Biphasic influence of sodium channel activation on neuronal structural plasticity

Abstract

Neuronal activity regulates neuronal development and synaptic plasticity through calcium‐dependent signaling pathways. We used brevetoxin‐2 (PbTx‐2), an activator of voltage‐gated sodium channels (VGSCs), to mimic the influence of neuronal activity. PbTx‐2‐ enhanced neurite outgrowth exhibited a biphasic concentration‐response profile (George et al., 2009) in murine cerebrocortical neurons. N‐methyl D‐aspartate (NMDA) also exhibited a biphasic concentration‐response profile on neurite outgrowth. We therefore hypothesized that the PbTx‐2 enhanced neuronal structural plasticity may be NMDA receptor (NMDAR) dependent. The influence of PbTx‐2 on dendritic arbor complexity and synaptogenesis also followed a biphasic pattern.

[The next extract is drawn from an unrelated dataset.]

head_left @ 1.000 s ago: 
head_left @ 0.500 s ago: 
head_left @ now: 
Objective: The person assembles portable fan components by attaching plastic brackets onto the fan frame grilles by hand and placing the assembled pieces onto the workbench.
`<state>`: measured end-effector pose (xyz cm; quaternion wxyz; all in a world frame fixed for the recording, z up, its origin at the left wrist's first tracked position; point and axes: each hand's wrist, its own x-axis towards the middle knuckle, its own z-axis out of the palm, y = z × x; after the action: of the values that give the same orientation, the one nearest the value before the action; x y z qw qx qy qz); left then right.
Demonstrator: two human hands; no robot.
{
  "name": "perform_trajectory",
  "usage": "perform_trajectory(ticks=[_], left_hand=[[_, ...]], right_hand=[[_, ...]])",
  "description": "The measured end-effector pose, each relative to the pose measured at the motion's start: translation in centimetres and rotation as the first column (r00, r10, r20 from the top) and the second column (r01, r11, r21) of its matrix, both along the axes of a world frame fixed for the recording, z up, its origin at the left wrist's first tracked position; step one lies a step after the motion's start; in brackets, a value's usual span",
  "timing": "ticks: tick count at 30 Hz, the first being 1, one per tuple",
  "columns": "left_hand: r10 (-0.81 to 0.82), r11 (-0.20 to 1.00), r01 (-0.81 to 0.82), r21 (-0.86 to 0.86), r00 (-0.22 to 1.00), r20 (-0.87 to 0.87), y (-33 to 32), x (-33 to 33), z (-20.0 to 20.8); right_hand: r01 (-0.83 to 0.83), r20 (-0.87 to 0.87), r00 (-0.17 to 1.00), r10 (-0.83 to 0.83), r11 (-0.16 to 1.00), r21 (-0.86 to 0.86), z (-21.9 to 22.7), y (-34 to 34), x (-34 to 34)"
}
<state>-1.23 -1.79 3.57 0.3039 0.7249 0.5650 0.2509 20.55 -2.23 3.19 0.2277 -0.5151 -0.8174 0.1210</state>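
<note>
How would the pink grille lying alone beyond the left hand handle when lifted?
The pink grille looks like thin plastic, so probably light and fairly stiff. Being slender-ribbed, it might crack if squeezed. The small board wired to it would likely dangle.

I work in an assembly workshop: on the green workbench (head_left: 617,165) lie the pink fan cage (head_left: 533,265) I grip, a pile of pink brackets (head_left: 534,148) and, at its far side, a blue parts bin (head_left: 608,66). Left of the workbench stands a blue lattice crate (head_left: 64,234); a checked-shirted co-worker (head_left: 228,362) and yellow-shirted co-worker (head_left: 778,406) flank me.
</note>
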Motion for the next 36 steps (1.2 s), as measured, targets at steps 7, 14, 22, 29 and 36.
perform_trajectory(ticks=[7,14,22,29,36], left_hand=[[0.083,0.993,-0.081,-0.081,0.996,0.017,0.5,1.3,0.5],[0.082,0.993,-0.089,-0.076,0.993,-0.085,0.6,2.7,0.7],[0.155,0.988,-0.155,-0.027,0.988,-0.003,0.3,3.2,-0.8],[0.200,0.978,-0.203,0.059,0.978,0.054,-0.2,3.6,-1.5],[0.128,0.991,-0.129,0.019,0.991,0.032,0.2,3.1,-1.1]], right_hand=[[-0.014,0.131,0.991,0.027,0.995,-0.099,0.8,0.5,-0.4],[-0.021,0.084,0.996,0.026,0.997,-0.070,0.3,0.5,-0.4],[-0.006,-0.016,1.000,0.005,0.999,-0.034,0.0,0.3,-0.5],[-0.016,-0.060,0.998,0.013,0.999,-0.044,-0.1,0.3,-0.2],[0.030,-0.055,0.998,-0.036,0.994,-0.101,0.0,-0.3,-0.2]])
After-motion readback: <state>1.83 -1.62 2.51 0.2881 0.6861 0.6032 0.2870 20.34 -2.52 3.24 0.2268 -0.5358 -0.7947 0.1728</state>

These data are consistent with the hypothesis that PbTx‐2 enhanced neuronal plasticity involves NMDAR dependent signaling. PbTx‐2 exposure produced concentration‐dependent increments in intracellular [Ca2+] and [Na+]i. Pharmacological studies showed that PbTx‐2‐induced Ca2+ influx primarily involves VGSCs and NMDARs. Moreover, a subthreshold concentration of PbTx‐2 increased the maximum response for NMDA‐induced Ca2+influx. These results suggest that PbTx‐2 enhances NMDAR function. The ability of PbTx‐2 to activate VGSCs with attendant increments in [Na+]i represents a novel strategy to upregulate NMDAR signaling.